Another story concerns Major William Martin, the man who never was. “In the cemetery of the Spanish town of Huelva, on the Atlantic coast, two hundred kilometers north of Gibraltar, a British subject is buried. He died of pneumonia in the humid mists of England in the autumn of 1942, never knowing that he would rest forever under the sunny skies of Spain. In his life he had done nothing special for his country. After his death he rendered him a service which probably saved thousands of soldiers." His corpse was given the name of William Martin, major of the Royal Marines, by the English. Transported by submarine Sephar, was left off Huelva on 30 April 1943, where it was found by a fisherman. On him, in addition to personal effects that should have contributed to making his identity credible, he also had documents of great importance and secrecy, where it was reported that “the major Allied attack would have occurred not in Sicily, but in Sardinia, with a subsidiary landing in Greece”. The trap, prepared for the Germans, succeeded perfectly, as in June the Supreme Command of the German Armed Forces issued an order ordering the reinforcement of Sardinia, while an entire group of minesweepers was moved from Sicily to Greece.

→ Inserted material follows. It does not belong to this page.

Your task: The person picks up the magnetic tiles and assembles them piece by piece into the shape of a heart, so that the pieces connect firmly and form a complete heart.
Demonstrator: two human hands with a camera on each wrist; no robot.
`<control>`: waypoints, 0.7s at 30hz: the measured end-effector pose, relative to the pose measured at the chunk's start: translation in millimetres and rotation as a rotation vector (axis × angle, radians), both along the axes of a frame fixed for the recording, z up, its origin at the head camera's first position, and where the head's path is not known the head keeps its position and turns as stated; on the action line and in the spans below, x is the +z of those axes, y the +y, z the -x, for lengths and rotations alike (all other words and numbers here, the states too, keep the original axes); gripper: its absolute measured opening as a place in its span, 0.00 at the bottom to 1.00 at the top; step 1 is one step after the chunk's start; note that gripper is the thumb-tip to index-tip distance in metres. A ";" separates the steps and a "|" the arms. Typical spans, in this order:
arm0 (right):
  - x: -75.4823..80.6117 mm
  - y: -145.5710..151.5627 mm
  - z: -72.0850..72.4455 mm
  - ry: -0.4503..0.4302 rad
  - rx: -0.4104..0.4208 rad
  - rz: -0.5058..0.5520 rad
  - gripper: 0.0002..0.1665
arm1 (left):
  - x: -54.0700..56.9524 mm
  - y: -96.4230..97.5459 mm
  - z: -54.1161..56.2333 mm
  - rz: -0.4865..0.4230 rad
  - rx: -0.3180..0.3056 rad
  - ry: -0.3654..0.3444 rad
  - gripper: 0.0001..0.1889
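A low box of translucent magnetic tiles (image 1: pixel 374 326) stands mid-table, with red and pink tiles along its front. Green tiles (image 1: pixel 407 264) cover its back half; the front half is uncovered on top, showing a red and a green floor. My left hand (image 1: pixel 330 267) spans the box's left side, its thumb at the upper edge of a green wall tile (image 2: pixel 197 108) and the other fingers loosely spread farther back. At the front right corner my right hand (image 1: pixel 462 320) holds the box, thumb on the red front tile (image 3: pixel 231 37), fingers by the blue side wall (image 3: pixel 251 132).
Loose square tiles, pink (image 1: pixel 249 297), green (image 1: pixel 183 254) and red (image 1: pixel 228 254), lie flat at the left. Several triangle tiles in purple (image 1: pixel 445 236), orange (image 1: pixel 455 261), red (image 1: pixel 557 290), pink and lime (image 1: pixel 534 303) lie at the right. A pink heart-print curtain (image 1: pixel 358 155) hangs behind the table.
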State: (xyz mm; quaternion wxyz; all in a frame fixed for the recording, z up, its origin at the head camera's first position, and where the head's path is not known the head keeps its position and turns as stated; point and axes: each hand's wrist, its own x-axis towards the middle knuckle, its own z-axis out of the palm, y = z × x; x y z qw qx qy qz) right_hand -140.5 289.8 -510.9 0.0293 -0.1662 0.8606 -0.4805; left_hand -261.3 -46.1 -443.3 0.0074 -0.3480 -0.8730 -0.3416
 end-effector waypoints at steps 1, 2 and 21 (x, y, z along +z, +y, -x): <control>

Then there is the mystery of the Japanese footballs.“General Doolittle's bombing of Tokyo on April 18, 1942, deeply wounded the pride of the Japanese.” So it was that, in retaliation, they devised a transoceanic balloon campaign, the first of its kind. “It took them two years to get ready, but in the six months following November 1944, 9.000, they dropped XNUMX ingeniously constructed gas shells, designed to drop fractured incendiary bombs on forests, farms, and cities. Americans." A thousand balloons reached the American continent. In the United States and Canada, however, the press and radio accepted voluntary censorship, to prevent the Japanese from knowing the outcome of their campaign, “which proved to be one of the wonders of the war”. At the end of April, in fact, General Kusaba, who was leading the balloon campaign, had received the order to cease all operations, with this motivation: “Your balloons don't reach America. If they got there, there would be news about it in the newspapers. There's no way Americans can keep their mouths shut for so long."

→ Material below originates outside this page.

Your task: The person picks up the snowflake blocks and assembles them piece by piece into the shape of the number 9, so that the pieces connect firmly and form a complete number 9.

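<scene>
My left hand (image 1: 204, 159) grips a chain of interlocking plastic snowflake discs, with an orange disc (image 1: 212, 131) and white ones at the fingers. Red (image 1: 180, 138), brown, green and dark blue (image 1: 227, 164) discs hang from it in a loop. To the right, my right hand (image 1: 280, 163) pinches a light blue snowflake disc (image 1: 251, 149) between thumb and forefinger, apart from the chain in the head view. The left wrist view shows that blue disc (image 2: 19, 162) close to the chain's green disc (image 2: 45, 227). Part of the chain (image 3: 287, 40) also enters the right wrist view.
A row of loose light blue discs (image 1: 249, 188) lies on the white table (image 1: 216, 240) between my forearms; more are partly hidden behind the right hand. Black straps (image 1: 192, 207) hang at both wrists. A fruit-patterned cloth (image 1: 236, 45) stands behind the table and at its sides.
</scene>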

And again from Japan comes the story of the birth of the Kamikaze. “The Japanese fleet had suffered a disastrous defeat in the Battle of the Philippine Sea; the Japanese air and naval force was reduced to little. Everyone knew that only a miracle could save the Japanese Empire from disaster. It was then that the desperate idea of the Kamikaze was born." According to Admiral Takijiro Ohnishi, commander of the First Air Fleet and considered the greatest proponent of air warfare, there was only one way to stop the enemy: “falling onto the flight decks of its aircraft carriers with Type Zero fighters loaded with 250 kilogram bombs”. On October 25, 1944 there was the first successful kamikaze attack. “When Japan capitulated, 2.519 aviators, officers and men of the Imperial Navy, had sacrificed their lives.” Admiral Ugaki, commander of the Fifth Air Fleet, a few hours after the order to cease hostilities of 15 August 1945, “he made the decision to die like many pilots he had sent to their deaths”. Admiral Ohnishi, vice-chief of the Naval General Staff in Tokyo, thrust a samurai sword into his abdomen that evening.
These are just some of the stories told in this essay. Thanks to it the reader will have the opportunity to deepen their knowledge of some events of the Second World War.